What this task involves
Restate word for word the opening line of the data below and every line after it until the line with "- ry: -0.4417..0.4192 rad", that line too, but not the pictures.

Collected material
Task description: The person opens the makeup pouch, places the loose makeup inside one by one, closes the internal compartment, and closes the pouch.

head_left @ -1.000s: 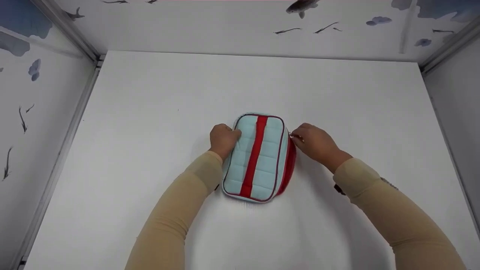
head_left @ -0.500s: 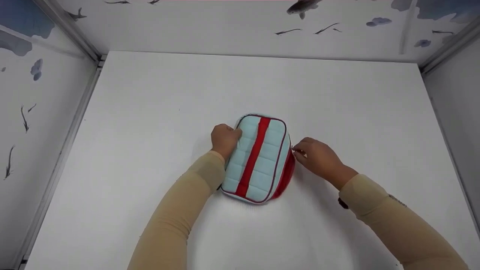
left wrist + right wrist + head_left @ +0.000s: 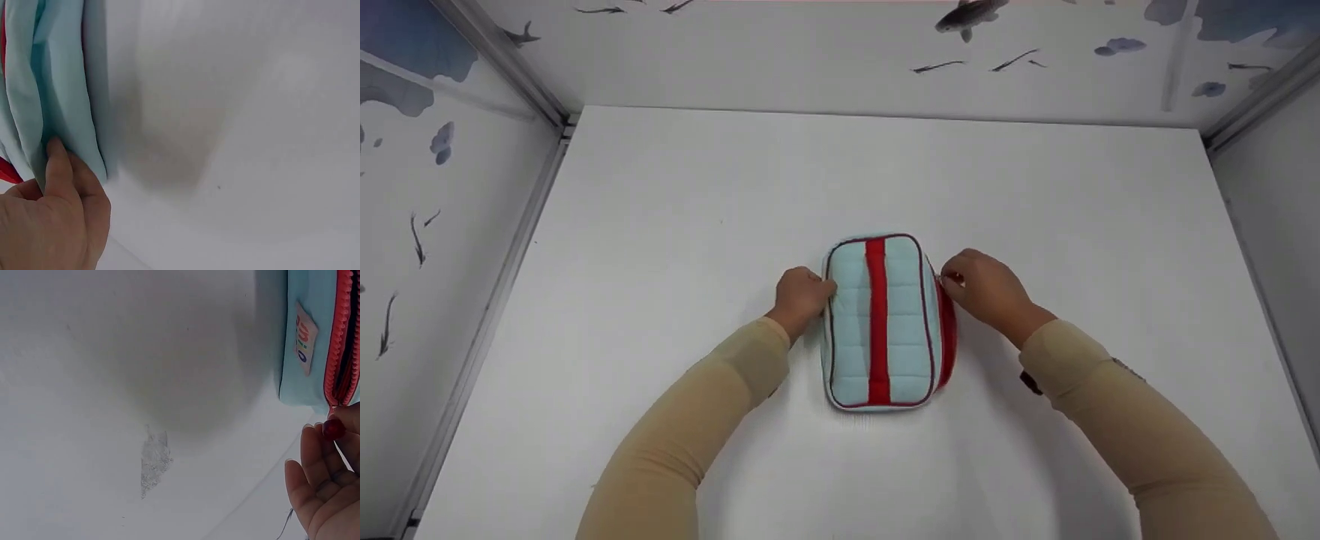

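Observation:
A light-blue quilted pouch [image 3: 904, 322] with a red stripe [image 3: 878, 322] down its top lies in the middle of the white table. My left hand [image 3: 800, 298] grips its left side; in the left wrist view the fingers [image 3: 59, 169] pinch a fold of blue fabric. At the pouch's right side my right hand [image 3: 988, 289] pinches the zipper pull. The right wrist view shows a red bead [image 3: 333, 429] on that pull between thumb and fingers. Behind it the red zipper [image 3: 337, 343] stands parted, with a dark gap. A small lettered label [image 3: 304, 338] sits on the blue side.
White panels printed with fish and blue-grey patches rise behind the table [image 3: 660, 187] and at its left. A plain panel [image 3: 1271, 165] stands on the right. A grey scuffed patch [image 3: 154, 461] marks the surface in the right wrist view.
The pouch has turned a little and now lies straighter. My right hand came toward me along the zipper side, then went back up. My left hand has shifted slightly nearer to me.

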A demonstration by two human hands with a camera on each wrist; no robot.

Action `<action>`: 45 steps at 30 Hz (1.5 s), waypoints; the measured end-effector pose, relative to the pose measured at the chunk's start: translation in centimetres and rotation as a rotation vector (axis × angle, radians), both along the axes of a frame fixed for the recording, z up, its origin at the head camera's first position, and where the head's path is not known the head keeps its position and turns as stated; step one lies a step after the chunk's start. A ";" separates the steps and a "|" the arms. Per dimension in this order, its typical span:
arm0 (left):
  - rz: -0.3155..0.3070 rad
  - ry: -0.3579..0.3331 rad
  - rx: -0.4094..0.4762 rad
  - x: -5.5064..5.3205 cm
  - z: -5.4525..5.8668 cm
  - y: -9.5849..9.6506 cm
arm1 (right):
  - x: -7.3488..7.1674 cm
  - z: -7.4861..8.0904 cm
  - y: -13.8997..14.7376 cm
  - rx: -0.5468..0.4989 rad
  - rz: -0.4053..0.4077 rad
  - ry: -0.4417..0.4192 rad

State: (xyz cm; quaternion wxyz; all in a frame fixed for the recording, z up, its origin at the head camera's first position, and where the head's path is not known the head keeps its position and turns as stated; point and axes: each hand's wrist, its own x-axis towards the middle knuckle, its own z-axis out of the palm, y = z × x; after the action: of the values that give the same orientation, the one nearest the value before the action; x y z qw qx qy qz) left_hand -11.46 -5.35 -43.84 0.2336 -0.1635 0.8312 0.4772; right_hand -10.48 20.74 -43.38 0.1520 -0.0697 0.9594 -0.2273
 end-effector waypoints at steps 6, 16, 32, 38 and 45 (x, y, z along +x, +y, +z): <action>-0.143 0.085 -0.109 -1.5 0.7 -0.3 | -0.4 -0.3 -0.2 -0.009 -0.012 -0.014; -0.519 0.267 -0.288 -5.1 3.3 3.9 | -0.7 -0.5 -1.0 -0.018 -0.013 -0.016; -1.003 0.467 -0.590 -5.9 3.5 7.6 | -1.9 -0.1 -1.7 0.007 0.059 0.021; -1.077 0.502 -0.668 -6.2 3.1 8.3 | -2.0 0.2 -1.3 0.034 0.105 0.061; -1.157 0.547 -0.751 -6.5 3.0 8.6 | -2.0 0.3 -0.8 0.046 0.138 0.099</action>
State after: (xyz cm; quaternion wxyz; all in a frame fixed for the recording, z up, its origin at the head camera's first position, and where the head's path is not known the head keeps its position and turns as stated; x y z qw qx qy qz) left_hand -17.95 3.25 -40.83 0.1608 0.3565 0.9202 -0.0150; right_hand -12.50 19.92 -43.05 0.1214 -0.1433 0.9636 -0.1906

Result for this exercise
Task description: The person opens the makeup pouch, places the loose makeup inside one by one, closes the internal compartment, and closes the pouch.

head_left @ -1.000s: 
head_left @ -0.500s: 
left wrist + right wrist + head_left @ +0.000s: 

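Observation:
A light-blue quilted pouch [image 3: 904, 322] with a red stripe [image 3: 878, 322] down its top lies in the middle of the white table. My left hand [image 3: 800, 298] grips its left side; in the left wrist view the fingers [image 3: 59, 169] pinch a fold of blue fabric. At the pouch's right side my right hand [image 3: 988, 289] pinches the zipper pull. The right wrist view shows a red bead [image 3: 333, 429] on that pull between thumb and fingers. Behind it the red zipper [image 3: 337, 343] stands parted, with a dark gap. A small lettered label [image 3: 304, 338] sits on the blue side.
White panels printed with fish and blue-grey patches rise behind the table [image 3: 660, 187] and at its left. A plain panel [image 3: 1271, 165] stands on the right. A grey scuffed patch [image 3: 154, 461] marks the surface in the right wrist view.
The pouch has turned a little and now lies straighter. My right hand came toward me along the zipper side, then went back up. My left hand has shifted slightly nearer to me.
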
A demonstration by two human hands with a camera on each wrist; no robot.

Action `<action>`: 45 steps at 30 Hz (1.5 s), waypoints; the measured end-effector pose, relative to the pose measured at the chunk's start: translation in centimetres and rotation as a rotation vector (axis × angle, radians), both along the axes of a frame fixed for the recording, z up, its origin at the head camera's first position, and where the head's path is not known the head keeps its position and turns as stated; step one lies a step after the chunk's start. A ";" separates the steps and a "|" the arms. Per dimension in this order, its typical span:
arm0 (left):
  - rz: -0.3155..0.3070 rad
  - ry: -0.3579..0.3331 rad
  - rx: -0.4094..0.4762 rad
  - x: -5.5064..5.3205 cm
  - z: -5.4525..5.8668 cm
  - y: -9.5849..9.6506 cm
arm1 (right):
  - x: -7.3488..7.1674 cm
  - z: -7.4861..8.0904 cm
  - y: -13.8997..14.7376 cm
  - rx: -0.5468..0.4989 rad
  - rz: -0.4053..0.4077 rad
  - ry: -0.4417..0.4192 rad

The generated output is now complete.